After months of inaction on claims of widespread campaign finance violations this election cycle, Attorney General Lynn Fitch says she’ll investigate a PAC run by lieutenant governor candidate Chris McDaniel’s campaign treasurer.
The Invest in Mississippi PAC has been running hundreds of thousand of dollars in ads attacking incumbent Republican Lt. Gov. Delbert Hosemann. It has been fueled by $885,000 in donations from out-of-state super PACs.
The Invest in Mississippi political action committee was created in July by Wisconsin political operative Thomas Datwyler. McDaniel lists Datwyler as treasurer for his campaign proper, which has also faced claims of flagrant campaign finance law violations from Hosemann. Datwyler has a history of running afoul of Federal Election Commission campaign finance rules with several congressional campaigns.
In a press release Friday afternoon, Fitch said her office has alerted the Invest PAC of “an investigation into potential criminal violations under the Mississippi Election Code, as well as other statutes.” Fitch said Mississippi’s campaign finance law “generously” protects free speech, “But that does not mean there is no line protecting the people from illegitimate influence of our democratic system.”
“The people of Mississippi should be able to expect that those who participate in our electoral process will not seek to exploit this careful balance and step over that line,” Fitch wrote, “and in this instance, there is evidence to suggest that has occurred here.”
Fitch’s press release gave no indication of whether she would investigate numerous other allegations of campaign finance violations by McDaniel and other candidates this election cycle.
Neither McDaniel nor Datwyler has responded to requests for comment this week on campaign finance issues and allegations.
Fitch said her investigation was prompted by a complaint filed Aug. 3 with her office.
Hosemann’s campaign filed such a complaint on Aug. 3, one of several he has made since March about McDaniel’s campaign or affiliated PACs.
The latest complaint filed by Hosemann campaign attorney Spencer Ritchie opens with, “Once again, appallingly, I write to request that you investigate further violations of Mississippi law relating to state Sen.

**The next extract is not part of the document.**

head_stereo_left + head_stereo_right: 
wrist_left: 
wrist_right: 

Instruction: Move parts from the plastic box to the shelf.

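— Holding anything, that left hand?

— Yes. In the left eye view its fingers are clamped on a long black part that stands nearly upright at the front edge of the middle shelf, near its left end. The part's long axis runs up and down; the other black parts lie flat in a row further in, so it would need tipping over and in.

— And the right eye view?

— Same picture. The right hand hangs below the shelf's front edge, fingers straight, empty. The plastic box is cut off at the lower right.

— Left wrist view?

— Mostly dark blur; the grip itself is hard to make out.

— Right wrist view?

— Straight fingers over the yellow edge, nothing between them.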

Chris McDaniel’s campaign for lieutenant governor.”
The complaint claims that the super PAC to state PAC donations are an attempt to bypass Mississippi’s $1,000 a year limit on corporate donations to a Mississippi candidate or PAC. It says that even federal law allowing unlimited corporate donations for independent expenditures in a race would not cover Invest PAC’s actions because its expenditures “cannot be classified as independent.” The complaint notes that “the contact person for the PAC is Thomas Datwyler (and) Mr. Datwyler is simultaneously the contact person for Mr. McDaniel’s candidate committee.” It also noted that the PAC does not appear to be claiming its spending is separate from a campaign because it did not file an independent expenditure report with the state as required.
“The dark money PAC and Chris McDaniel are synonymous,” Hosemann said in a statement Friday. “They have dumped almost $1 million in this campaign in the last week to steal the Mississippi lieutenant governor’s race and your vote. Do we really think a Washington dark money PAC cares about Mississippi citizens? Vote on Aug. 8 to send them the answer.”
Fitch as AG is the only statewide official with clear authority to enforce the state’s weak campaign finance laws. She has faced criticism this election cycle over lack of action on allegations of campaign finance violations, particularly in the lieutenant governor’s race. At the recent Neshoba County fair, other officials or candidates called for reform.
Republican Secretary of State Michael Watson said he would likely ask lawmakers to give him enforcement authority. He said he isn’t seeking more power, “But when people do not do their jobs, I will stand in the gap for Mississippians” – a dig at Fitch.
The list of McDaniel’s legally questionable maneuvers with campaign money is lengthy. But one came early in his campaign, involving hundreds of thousands of dollars.
A state PAC McDaniel created received $475,000 from a secretive Virginia dark-money nonprofit corporation. His PAC then funneled $465,000 of it to his campaign.
State law limits such corporate donations to $1,000 a year to a candidate or PAC. So the donation was $474,000 over the legal limit.
McDaniel’s PAC initially hid some of these transactions with incomplete, inaccurate reporting to the secretary of state’s office. But eventually, after questions from Mississippi Today, he first chalked it up to “clerical errors.”
Then, McDaniel said Mississippi’s campaign finance laws are improper, but he doesn’t have time to mount a legal challenge, so his campaign returned the money to his PAC. McDaniel said his PAC then returned the money to the dark money group, and he shut down the PAC.
But, by his own reporting, McDaniel’s defunct PAC did not return $15,000 of the over-state-limits money, and has offered no accounting for what happened to it.